Saat berbicara dalam jumpa pers di Den Haag setelah bertemu dengan timpalannya dari Belanda, Uri Rosenthal, Lavrov mengecam negara yang ingin mengucilkan pemerintah Presiden Bashar al-Assad, yang dituduh melanggar hak asasi manusia.
"Sayangnya, beberapa yang telah menjadi mitra kami sejaklama, mencoret pemerintah Suriah," kata Lavrov, yang negaranya bersama China memveto resolusi Dewan Keamanan Perserikatan Bangsa-Bangsa, yang mengutuk kekerasan di Suriah, pada awal Februari.

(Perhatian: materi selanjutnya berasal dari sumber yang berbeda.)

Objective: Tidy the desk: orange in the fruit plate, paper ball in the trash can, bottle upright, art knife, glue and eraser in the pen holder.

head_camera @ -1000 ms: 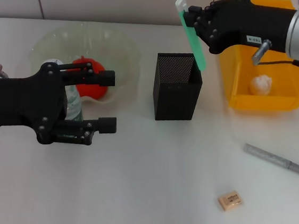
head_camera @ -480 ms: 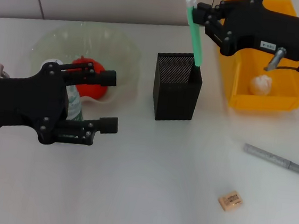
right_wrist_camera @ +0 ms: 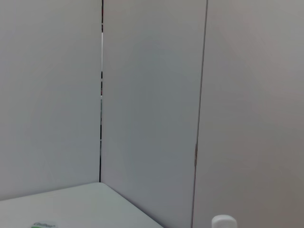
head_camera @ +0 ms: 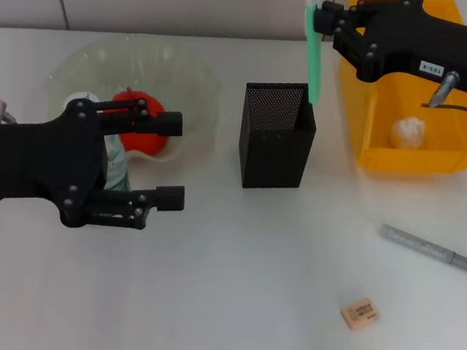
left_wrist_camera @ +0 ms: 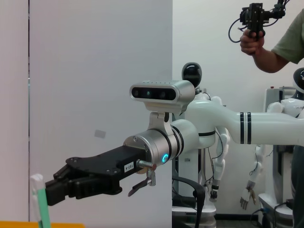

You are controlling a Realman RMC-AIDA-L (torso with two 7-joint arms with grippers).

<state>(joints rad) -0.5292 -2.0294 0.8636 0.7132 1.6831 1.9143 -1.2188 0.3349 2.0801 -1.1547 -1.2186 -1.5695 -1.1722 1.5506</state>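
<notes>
Starting at my left, my left tool (head_camera: 164, 159) hangs low over the table (head_camera: 228, 308), its arm coming in from the left edge, its two black fingers spread wide with nothing between them. Just behind it sits the fruit plate (head_camera: 185, 78) with the orange (head_camera: 138, 129) inside, and the bottle (head_camera: 113, 166) shows partly behind my left tool's body, its white cap near the orange; I cannot tell whether it stands or lies.

Near the middle stands the pen holder (head_camera: 276, 138), upright. A green glue stick (head_camera: 315, 50) with a white cap stands nearly upright, its lower end dipping inside the holder's far right corner. My right tool (head_camera: 329, 22) grips that stick near its top, fingers clamped on it, the arm reaching in from the right above the trash can (head_camera: 419, 161). The left wrist view shows the same tool (left_wrist_camera: 47, 192) from the side, closed beside the green stick (left_wrist_camera: 42, 204).

Inside the trash can lies the paper ball (head_camera: 408, 131). On the bare table well to the right of the holder lies a grey art knife (head_camera: 430, 248), and nearer to me the eraser (head_camera: 359, 313), both far from either tool.
</notes>
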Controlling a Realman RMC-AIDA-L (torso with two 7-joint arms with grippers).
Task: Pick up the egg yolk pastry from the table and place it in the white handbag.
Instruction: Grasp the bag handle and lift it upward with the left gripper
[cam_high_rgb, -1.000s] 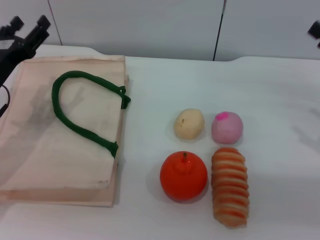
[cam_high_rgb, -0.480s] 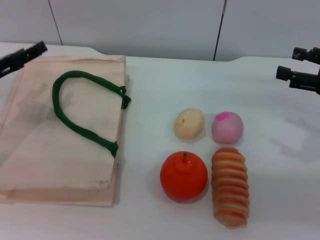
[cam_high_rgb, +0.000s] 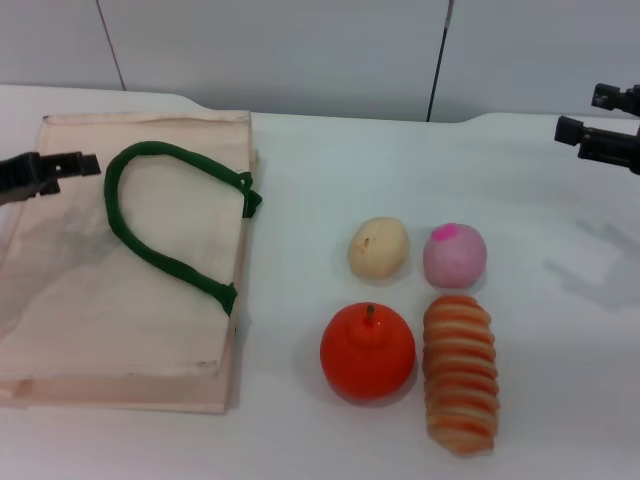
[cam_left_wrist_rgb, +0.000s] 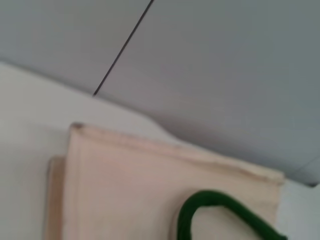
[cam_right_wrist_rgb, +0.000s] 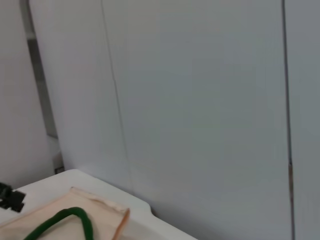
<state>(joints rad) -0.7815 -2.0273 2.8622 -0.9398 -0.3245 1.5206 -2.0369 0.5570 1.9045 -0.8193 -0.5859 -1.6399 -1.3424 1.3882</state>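
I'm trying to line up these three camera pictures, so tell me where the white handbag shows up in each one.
Head view: the white handbag lies flat on the table's left side, left of the food items.
Left wrist view: its far edge and corner fill the lower half.
Right wrist view: only one corner shows at the bottom left.
Shared landmark: the green handle, also seen at and.

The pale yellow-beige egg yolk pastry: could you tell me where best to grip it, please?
Probably from above, fingers closing across the widest middle of the pale yellow-beige egg yolk pastry, front to back. The pink round ball crowds its right and the orange round fruit sits in front.
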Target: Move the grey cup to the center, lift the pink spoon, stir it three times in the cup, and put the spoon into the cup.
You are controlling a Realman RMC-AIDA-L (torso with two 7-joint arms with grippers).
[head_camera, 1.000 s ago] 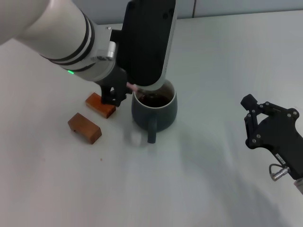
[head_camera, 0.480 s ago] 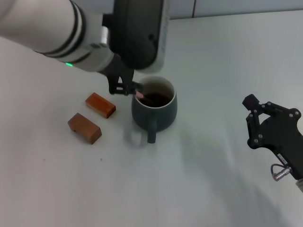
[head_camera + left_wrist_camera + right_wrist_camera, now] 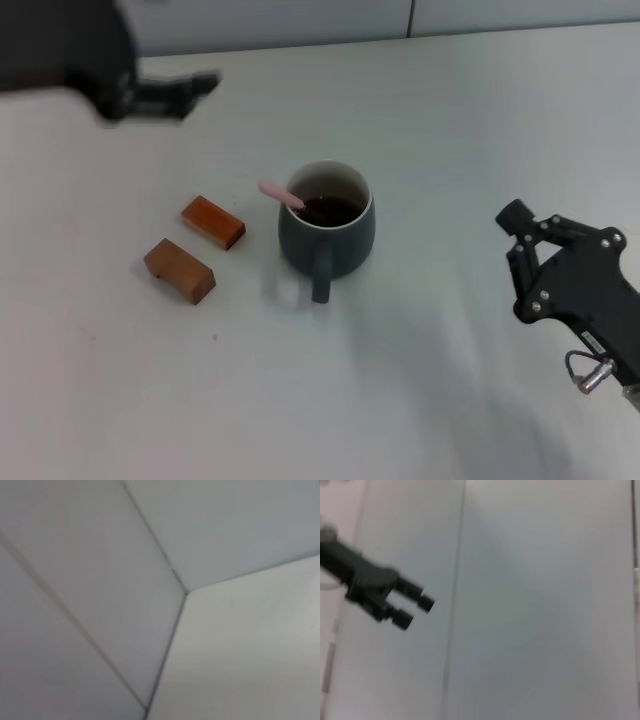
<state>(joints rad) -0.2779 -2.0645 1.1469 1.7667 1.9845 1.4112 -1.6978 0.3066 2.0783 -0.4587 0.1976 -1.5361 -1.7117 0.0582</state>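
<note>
The grey cup [image 3: 326,227] stands upright near the middle of the white table [image 3: 450,120], its handle turned toward the robot and dark brown liquid inside. The pink spoon [image 3: 282,195] sits in it, bowl down in the liquid, with the pale pink handle leaning over the rim on the robot's left side. Nothing grips either of them.

Just to the left of the cup lie two small wooden blocks [image 3: 212,221], side by side and apart from each other, neither touching the cup.

The left gripper [image 3: 165,92] hangs well away from the cup, over the far left part of the table; it is blurred, and I cannot tell how its fingers stand. The right gripper [image 3: 522,250] rests low at the right side, well apart from the cup, holding nothing, its claw apart.
</note>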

"Alih-alih berembuk, ada upaya mengucilkan pemerintah Suriah," katanya.
Rosenthal dengan tajam menyatakan tidak setuju dengan pernyataan Lavrov. "Dari sisi Belanda, kami pikir presiden Suriah harus mundur," cetus Rosenthal.

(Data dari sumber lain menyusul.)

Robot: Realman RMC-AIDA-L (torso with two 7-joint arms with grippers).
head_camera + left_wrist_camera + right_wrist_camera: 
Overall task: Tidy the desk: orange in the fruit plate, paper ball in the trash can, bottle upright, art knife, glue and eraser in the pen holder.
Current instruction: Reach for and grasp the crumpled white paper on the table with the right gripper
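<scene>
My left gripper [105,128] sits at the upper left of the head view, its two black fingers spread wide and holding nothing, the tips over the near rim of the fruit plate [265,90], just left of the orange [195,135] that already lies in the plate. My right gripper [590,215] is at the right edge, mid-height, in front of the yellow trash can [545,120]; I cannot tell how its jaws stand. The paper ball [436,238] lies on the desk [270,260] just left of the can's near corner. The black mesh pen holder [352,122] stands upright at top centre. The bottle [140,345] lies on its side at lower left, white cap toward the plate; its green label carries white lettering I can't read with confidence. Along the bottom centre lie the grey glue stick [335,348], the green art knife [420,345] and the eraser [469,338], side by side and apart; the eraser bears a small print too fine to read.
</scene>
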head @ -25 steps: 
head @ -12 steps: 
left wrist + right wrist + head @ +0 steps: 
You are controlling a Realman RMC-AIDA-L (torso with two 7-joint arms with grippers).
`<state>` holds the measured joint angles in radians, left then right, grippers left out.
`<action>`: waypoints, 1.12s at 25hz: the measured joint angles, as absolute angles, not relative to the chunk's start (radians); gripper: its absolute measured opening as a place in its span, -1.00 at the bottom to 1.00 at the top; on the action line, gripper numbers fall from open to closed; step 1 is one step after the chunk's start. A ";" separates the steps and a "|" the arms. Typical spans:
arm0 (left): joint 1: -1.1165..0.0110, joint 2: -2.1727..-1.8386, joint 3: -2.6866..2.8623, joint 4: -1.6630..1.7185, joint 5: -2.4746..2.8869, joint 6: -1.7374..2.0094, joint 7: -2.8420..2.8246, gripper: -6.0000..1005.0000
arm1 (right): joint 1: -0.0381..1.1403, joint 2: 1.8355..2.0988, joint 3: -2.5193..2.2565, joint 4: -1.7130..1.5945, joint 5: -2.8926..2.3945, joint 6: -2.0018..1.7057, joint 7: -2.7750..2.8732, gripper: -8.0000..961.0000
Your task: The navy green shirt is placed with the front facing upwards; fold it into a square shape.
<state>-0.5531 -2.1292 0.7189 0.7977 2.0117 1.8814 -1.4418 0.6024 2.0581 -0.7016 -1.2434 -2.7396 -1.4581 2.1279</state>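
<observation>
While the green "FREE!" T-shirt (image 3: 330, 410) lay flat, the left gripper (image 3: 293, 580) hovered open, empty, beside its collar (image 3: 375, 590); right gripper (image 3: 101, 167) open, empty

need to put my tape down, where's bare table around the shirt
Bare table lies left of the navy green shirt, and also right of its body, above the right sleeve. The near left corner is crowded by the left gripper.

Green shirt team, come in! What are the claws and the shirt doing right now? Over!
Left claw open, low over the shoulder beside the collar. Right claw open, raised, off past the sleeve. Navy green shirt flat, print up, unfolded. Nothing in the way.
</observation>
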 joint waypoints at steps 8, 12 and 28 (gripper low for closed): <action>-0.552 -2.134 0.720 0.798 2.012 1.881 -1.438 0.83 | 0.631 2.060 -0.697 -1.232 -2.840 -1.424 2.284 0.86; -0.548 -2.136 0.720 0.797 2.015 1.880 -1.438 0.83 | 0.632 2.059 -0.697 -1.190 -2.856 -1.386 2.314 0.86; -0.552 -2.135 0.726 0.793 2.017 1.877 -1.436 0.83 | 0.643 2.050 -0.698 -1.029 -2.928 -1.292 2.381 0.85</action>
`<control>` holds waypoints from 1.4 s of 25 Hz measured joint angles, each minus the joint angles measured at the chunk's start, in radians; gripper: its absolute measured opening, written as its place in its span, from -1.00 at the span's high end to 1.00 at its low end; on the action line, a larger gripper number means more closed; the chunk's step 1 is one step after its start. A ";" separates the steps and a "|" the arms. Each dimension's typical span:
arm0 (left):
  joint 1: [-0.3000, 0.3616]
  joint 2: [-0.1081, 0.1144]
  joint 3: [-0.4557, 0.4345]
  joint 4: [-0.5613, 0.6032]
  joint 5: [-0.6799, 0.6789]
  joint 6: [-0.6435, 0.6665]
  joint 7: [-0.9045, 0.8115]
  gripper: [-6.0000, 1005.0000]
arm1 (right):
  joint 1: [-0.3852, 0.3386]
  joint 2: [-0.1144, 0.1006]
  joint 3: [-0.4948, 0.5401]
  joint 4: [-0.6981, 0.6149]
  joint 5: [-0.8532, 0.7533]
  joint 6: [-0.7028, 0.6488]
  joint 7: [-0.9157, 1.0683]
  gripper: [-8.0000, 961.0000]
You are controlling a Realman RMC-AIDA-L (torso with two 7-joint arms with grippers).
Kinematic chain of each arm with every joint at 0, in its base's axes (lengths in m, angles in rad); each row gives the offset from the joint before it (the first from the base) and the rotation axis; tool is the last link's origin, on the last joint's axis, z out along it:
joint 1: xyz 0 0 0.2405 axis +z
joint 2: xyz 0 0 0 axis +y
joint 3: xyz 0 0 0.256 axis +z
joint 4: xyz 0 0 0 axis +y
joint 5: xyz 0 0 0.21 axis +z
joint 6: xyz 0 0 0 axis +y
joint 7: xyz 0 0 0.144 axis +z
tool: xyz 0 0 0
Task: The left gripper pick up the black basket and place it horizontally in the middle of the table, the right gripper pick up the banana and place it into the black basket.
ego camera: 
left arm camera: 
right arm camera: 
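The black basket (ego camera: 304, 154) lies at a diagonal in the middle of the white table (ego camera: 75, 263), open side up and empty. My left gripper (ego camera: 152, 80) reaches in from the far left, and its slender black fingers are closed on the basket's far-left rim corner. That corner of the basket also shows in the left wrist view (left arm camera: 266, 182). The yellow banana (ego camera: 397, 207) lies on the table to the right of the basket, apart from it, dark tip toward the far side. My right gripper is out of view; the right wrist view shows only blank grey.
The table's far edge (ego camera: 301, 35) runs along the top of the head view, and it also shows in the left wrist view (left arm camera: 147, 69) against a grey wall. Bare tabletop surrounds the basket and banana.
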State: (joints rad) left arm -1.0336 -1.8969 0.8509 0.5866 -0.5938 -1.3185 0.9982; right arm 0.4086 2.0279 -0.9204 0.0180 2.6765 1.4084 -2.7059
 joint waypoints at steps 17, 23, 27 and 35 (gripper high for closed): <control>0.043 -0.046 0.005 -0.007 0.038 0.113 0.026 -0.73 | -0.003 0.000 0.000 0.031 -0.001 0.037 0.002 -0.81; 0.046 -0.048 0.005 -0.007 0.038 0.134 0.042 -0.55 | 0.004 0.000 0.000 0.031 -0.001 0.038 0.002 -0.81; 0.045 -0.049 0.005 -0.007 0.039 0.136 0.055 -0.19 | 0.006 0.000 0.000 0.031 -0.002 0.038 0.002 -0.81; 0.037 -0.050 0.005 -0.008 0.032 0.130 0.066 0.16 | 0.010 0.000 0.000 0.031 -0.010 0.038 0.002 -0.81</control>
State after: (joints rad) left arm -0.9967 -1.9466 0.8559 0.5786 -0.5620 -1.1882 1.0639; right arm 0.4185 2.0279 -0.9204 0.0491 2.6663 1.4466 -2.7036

Di Strasbourg, Menteri Luar Negeri Prancis Alain Juppe menyatakan Rusia-lah yang mengucilkan diri.
Lavrov menyatakan Moskow menyambut keputusan Assad memerintahkan penentuan pendapat rakyat mengenai undang-undang dasar baru pada Februari, yang akan mengakhiri hampir 50 tahun kekuasaan satu partai.
"Kami tentu percaya bahwa undang-undang dasar baru untuk mengakhiri kekuasaan satu partai di Suriah
adalah langkah maju. Pemikiran itu patut disambut dan kami berharap undang-undang dasar itu akan diputuskan," kata Lavrov.

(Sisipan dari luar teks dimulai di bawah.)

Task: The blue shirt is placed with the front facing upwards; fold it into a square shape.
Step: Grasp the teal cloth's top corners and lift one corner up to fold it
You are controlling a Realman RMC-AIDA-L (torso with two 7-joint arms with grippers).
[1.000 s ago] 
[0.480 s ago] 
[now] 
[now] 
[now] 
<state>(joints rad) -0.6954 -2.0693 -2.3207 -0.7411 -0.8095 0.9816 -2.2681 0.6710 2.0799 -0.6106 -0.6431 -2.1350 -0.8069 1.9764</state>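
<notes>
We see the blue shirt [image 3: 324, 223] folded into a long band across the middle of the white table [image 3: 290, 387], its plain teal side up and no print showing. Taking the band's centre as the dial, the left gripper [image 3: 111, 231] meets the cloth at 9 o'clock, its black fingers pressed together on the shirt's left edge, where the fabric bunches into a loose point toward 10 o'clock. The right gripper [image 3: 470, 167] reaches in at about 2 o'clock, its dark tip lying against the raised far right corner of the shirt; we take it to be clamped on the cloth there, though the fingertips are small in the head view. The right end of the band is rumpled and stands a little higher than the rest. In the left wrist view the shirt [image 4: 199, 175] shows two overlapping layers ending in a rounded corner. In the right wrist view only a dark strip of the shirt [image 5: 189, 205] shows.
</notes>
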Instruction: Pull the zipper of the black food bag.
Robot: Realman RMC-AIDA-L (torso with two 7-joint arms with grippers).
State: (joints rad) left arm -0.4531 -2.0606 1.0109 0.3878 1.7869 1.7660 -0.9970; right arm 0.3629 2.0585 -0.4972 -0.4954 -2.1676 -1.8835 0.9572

Ia menyatakan Rusia tetap percaya bahwa Suriah harus memecahkan masalahnya melalui perundingan tanpa gangguan luar dan hanya jika baik pemerintah Assad maupun kekuatan prodemokrasi terlibat.
Kantor berita resmi Suriah SANA sebelumnya melaporkan bahwa Assad mengeluarkan keputusan bahwa Minggu (26/2) mendatang adalah waktu untuk penentuan pendapat rakyat, yang akan mengantar masa baru bagi Suriah. Berdasarkan atas piagam baru itu, kebebasan adalah hak suci dan rakyat akan memerintah rakyat dalam pranata demokkratik banyak partai berdasarkan atas hukum Islam, kata televisi negara.
Rancangan undang-undang dasar baru itu meninggalkan pasal 8 piagam lama, yang menyatakan partai Baath, yang berkuasa sejak 1963, sebagai pemimpin negara dan masyarakat.